Ela passa todos os dias na calçada. Não é uma mulher
comum – dessas que costumam passar em frente à minha casa. Decididamente não é.
Primeiro – que ela usa uns saltos enormes. (E aqui se anda
descalço, no máximo se usa alguma meia esburacada.)
Segundo – que ela usa um vestido muito curto e justo. (E
aqui todo mundo anda nu, ou quase nu, é mais que natural.)
Terceiro – que ela usa um lenço amarrando os cabelos. (E
aqui ninguém usa coisas desse tipo, pois vaidade é troço que não se tem.)
Mas a mulher é muito magra – e nisso reside sua única
semelhança com os moradores desta cidade.

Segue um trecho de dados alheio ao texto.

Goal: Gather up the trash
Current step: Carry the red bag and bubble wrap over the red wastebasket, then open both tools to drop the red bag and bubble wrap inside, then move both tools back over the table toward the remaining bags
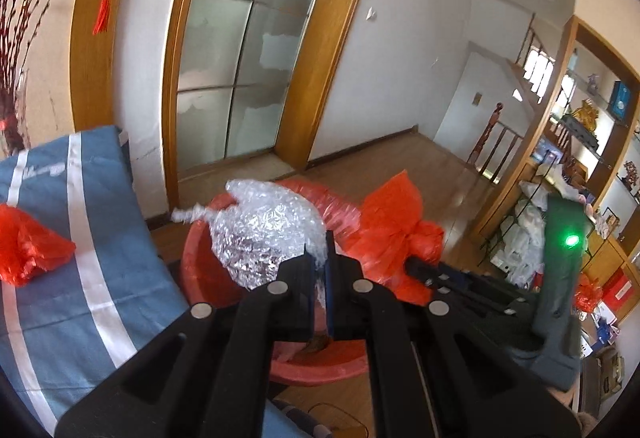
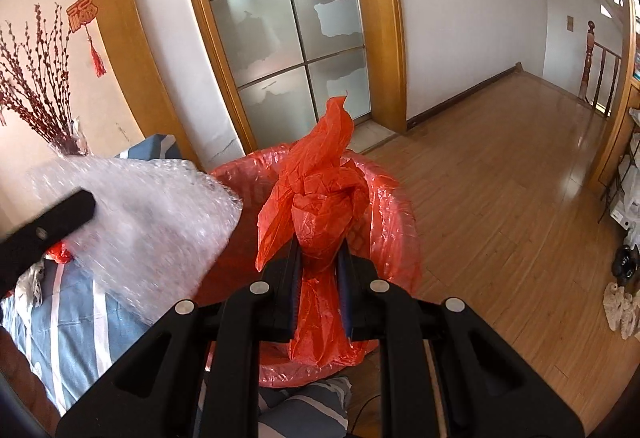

Fico espiando da janela. Ela passa olhando sempre em
frente – parece que vai desfilando numa passarela, é uma top model, dessas que ganham milhões no exterior.
No começo eu ficava só olhando. Mas – de tanto olhar –
comecei a me interessar por esta mulher, a desejá-la nos seus passos apressados.
Quero que ela me veja – assobio quando ela passa. E nada.
Eu entendo: minha casa está caindo aos pedaços – e a mulher é linda demais para
isso.
Mas eu a espero
mesmo assim. Torço por isso há 20 anos, quando – por amor – resolvi tirar minha
vida com uma bala na cabeça...
Agora – amo
essa doce estranha! Nesta cidade de almas penadas onde pairo, ela veio atenuar
meu suplício, me trazer um pouco de alegria.
Vou traçar um plano para trazê-la para junto de mim. É
urgente – e ela vai ter que vir. Caso
contrário, vai voar diabo para tudo quanto é lado.